Я уставилась на него, даже не пытаясь скрыть изумление. Китто — единственный мужчина в моем окружении, кто еще ниже ростом, чем Ба. Четыре фута ровно, на одиннадцать дюймов ниже нее. Но кожа у него лунно-белая, как у меня, а тело — идеальная уменьшенная копия стража-сидхе, если не считать дорожки радужных чешуек вдоль позвоночника, маленьких втяжных клыков во рту и громадных глаз без белков — с вертикальным зрачком посреди синего моря радужки. Все это оставил ему в наследство папа-змеегоблин. А черные локоны, белая кожа и магия, пробудившаяся однажды в постели со мной — наследие со стороны матери. Но Китто не знал ни одного из своих родителей. Мать-сидхе бросила его умирать перед гоблинским холмом. Он спасся только потому, что новорожденного и на хороший перекус не хватит, по мнению гоблинов, ценивших плоть сидхе в кулинарном смысле. Китто отдали гоблинской женщине на выкорм — будто поросенка, которого откармливают к сочельнику. Но женщина его… полюбила. Достаточно сильно, чтобы оставить его в живых и обращаться с ним как с гоблином, не как с убойной скотиной.
Прочие мои стражи не приняли Китто как равного себе.

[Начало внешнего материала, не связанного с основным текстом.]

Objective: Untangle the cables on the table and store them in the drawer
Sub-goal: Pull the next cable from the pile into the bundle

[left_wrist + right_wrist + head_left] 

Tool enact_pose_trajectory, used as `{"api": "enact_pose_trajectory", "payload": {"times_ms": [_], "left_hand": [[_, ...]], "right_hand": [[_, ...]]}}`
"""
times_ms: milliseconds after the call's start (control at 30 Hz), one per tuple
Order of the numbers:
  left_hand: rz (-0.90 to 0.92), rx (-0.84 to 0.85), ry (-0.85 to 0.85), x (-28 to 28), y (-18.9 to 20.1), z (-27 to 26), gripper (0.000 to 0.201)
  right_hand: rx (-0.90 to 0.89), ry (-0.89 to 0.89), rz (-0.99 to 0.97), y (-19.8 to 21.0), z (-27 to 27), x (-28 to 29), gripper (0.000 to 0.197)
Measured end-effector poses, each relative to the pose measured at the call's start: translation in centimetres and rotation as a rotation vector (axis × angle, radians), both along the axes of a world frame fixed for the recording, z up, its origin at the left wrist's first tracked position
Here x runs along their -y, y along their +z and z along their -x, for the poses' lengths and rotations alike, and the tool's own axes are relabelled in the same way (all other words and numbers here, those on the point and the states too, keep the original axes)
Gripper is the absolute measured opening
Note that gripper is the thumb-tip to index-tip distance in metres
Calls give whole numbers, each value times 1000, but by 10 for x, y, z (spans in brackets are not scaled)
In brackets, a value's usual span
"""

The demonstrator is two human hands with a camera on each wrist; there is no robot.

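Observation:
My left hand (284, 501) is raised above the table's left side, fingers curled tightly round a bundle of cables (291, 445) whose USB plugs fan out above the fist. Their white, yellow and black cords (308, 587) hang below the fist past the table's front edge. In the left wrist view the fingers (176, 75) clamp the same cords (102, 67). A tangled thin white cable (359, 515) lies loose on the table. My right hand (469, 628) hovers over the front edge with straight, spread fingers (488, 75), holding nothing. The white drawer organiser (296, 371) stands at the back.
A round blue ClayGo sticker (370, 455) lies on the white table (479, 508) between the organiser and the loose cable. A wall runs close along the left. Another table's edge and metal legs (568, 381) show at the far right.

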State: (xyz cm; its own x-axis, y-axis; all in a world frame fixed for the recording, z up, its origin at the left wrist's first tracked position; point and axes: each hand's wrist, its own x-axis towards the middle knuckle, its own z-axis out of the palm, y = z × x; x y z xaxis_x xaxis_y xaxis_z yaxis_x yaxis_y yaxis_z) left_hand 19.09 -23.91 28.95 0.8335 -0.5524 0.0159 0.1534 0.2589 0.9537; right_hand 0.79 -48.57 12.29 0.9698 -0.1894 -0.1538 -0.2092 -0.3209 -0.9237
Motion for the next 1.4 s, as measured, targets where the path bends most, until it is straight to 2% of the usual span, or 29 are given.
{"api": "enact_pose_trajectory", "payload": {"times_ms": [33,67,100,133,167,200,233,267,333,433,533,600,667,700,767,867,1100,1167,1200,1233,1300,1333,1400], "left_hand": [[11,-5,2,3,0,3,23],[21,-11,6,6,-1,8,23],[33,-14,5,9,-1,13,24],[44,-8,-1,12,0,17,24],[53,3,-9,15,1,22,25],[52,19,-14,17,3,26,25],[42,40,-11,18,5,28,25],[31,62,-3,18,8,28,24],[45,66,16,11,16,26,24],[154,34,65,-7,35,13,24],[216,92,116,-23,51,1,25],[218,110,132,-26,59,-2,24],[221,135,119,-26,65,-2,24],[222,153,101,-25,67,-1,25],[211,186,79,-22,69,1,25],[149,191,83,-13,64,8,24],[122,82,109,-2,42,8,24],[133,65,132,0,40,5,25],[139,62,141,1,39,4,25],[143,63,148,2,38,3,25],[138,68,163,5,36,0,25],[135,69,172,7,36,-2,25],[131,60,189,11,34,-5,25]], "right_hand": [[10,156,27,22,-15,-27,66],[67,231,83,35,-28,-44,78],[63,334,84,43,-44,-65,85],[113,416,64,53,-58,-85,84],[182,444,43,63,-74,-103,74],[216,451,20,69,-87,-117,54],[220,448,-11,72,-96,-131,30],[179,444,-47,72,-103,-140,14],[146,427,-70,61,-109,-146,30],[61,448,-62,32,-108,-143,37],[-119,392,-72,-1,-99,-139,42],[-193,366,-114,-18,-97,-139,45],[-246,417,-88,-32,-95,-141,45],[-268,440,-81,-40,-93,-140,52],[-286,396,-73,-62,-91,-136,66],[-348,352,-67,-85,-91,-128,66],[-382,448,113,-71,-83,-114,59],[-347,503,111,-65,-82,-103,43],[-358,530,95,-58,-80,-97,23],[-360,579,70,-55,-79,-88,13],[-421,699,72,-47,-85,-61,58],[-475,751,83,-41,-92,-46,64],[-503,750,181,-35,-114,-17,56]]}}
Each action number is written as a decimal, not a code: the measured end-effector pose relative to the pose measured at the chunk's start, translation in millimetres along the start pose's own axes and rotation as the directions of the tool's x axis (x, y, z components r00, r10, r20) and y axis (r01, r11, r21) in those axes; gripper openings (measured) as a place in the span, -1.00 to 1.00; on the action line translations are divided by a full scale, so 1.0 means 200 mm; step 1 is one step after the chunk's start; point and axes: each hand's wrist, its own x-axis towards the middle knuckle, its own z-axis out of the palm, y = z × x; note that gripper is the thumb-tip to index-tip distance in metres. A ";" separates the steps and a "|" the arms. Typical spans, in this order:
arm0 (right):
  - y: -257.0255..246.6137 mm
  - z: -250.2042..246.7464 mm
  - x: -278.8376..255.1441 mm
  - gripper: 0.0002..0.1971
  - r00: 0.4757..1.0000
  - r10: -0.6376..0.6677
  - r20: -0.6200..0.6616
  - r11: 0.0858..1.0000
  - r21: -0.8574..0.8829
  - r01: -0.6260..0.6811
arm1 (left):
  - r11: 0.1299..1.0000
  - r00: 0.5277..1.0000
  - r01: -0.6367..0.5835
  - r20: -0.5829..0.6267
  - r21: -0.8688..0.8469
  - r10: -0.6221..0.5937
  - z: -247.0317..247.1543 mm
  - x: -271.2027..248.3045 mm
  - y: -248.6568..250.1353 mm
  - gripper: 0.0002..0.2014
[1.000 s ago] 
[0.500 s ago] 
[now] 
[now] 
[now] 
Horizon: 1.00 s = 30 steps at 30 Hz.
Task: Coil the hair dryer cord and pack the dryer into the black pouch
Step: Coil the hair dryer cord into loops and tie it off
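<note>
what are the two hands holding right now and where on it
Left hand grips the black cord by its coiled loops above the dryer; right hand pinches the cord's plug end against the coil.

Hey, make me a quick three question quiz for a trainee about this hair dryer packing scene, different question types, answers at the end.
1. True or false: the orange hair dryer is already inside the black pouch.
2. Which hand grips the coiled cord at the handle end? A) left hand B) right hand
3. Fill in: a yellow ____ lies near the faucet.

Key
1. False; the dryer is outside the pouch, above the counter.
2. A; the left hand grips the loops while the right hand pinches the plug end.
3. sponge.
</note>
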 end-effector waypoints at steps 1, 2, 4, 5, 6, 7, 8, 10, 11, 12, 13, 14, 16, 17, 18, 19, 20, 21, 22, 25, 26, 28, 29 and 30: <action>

Он был откровенно слабее их, и хотя по настоянию Дойля занимался на тренажерах наравне с другими, так что под белой кожей понемногу нарастали мускулы, Китто никогда не станет настоящим воином.
Дойль ответил на написанный у меня на лице вопрос:
— Все, кому я доверяю больше, чем ему, пошли в холм Благих вместе со мной. А из оставшихся кто лучше него поймет, что значат два этих локона для тебя, моя принцесса? Кто кроме того, кто был с нами с самого начала наших приключений? А такой еще только Никка, а он пусть и лучше владеет мечом, чем Китто, но воля у него не сильней. К тому же Никка вскоре станет отцом, я не хочу вовлекать его в нашу драку.
— Это и его драка, — заметил Рис.
— Нет, — возразил Дойль.
— Если мы проиграем и Мерри не получит трон, наши враги убьют и его, и его нареченную, Бидди.
— Никто не посмеет тронуть женщину-сидхе с ребенком под сердцем, — возмутилась бабушка.
— Боюсь, что кое-кто из наших врагов посмеет, — сказал Рис.
— Согласен с Рисом, — кивнул Гален. — Кел предпочтет уничтожить страну фейри, чем потерять шанс наследовать трон.
Ба тронула его за руку:
— Ты стал циничным, мальчуган.
Гален ей улыбнулся, но в зеленых глазах осталась настороженность и едва ли не страдание:
— Поумнел.
Она повернулась ко мне.
— Представить страшно, что благородный сидхе так переполнен ненавистью. Пусть даже это он.